The conventional STOP-Bang scoring tool is a simple and rapid screening tool for identifying those at risk for moderate-to-severe obstructive sleep apnea. However, STOP-Bang questionnaire’s sensitivity for detecting SDB is low and thus carries a high false positive rate at the defined cutoff. By increasing the cutoff to improve specificity, sensitivity drops to unacceptable levels. When comparing wSTOP-Bang to traditional STOP-bang, there was no improvement in specificity at cutoff levels with similar sensitivity. By weighting each variable and using BMI, age, and neck circumference as continuous variables, this study has shown that STOP-Bang can be modified in order to maintain sensitivity while increasing specificity. cSTOP-Bang correctly classified more subjects than did STOP-Bang. One drawback to the cSTOP-Bang is that a calculator must be used to determine the score. The benefit of the STOP-Bang is that there are only 8 possible outcomes, while there are innumerable possibilities with cSTOP-Bang. However, the model can easily be constructed into a calculator application with the value for each variable manually entered and the final score generated by the calculator. With the propagation of electronic health record systems in the clinical setting, the calculation can be done automatically with data entry done by staff. While there was a statistically significant improvement in specificity, there remains to be seen whether a clinical significance exists. Theoretically, by improving specificity while maintaining sensitivity, fewer false positives will occur. As in-lab overnight polysomnograms are costly and time-intensive studies, there can be a cost savings by using a more robust scoring tool.

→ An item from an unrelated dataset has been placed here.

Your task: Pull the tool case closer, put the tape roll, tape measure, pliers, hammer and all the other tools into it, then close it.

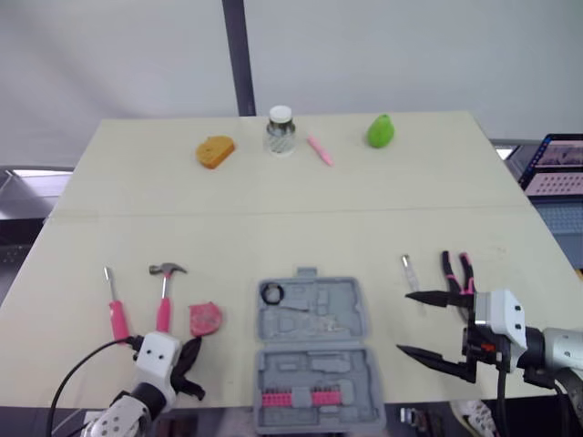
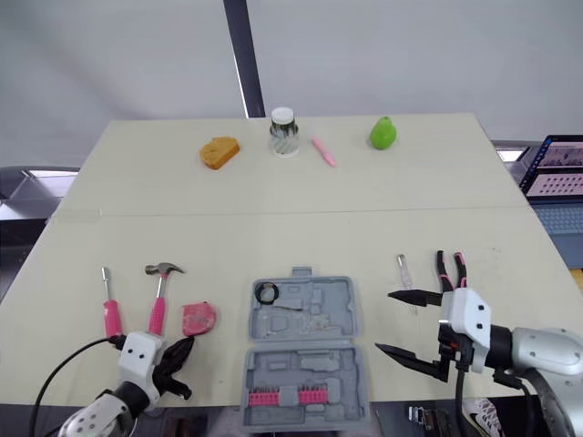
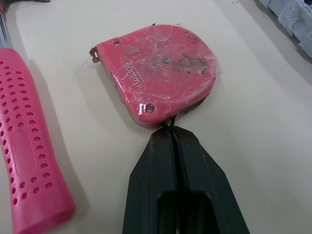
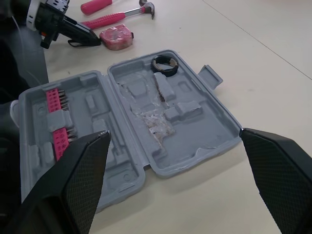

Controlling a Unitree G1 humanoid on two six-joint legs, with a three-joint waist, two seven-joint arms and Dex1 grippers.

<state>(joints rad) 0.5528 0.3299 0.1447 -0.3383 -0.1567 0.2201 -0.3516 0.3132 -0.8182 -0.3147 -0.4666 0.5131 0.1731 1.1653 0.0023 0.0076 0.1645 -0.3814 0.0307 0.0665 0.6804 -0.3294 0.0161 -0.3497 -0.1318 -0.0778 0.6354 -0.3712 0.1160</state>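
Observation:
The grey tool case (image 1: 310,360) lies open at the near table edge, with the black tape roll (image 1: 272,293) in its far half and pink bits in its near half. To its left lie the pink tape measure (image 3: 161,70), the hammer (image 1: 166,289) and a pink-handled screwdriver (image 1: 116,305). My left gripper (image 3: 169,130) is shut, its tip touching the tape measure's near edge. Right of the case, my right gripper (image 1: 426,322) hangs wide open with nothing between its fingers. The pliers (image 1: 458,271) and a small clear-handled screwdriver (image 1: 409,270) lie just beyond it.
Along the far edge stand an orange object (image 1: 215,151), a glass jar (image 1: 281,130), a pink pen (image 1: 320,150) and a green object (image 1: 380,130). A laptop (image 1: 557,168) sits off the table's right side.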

Another improvement to the conventional STOP-Bang scoring tool could be the addition of more variables. Chung,et al. (2013) showed that by adding a serum bicarbonate level cutoff of ≥28 mmol/L to STOP-Bang, specificity for moderate-to-severe OSA at a score of ≥3 improved to 81.7 % [15]. That study was conducted using a cohort of peri-operative patients. Further studies utilizing general population-based cohorts should be conducted to determine if serum bicarbonate level adds utility to STOP-Bang in those populations. Additional variables could also be investigated. Race, tobacco status, concomitant cardiopulmonary conditions, and Mallampati grade are all possible variables that may improve upon STOP-Bang and cSTOP-Bang.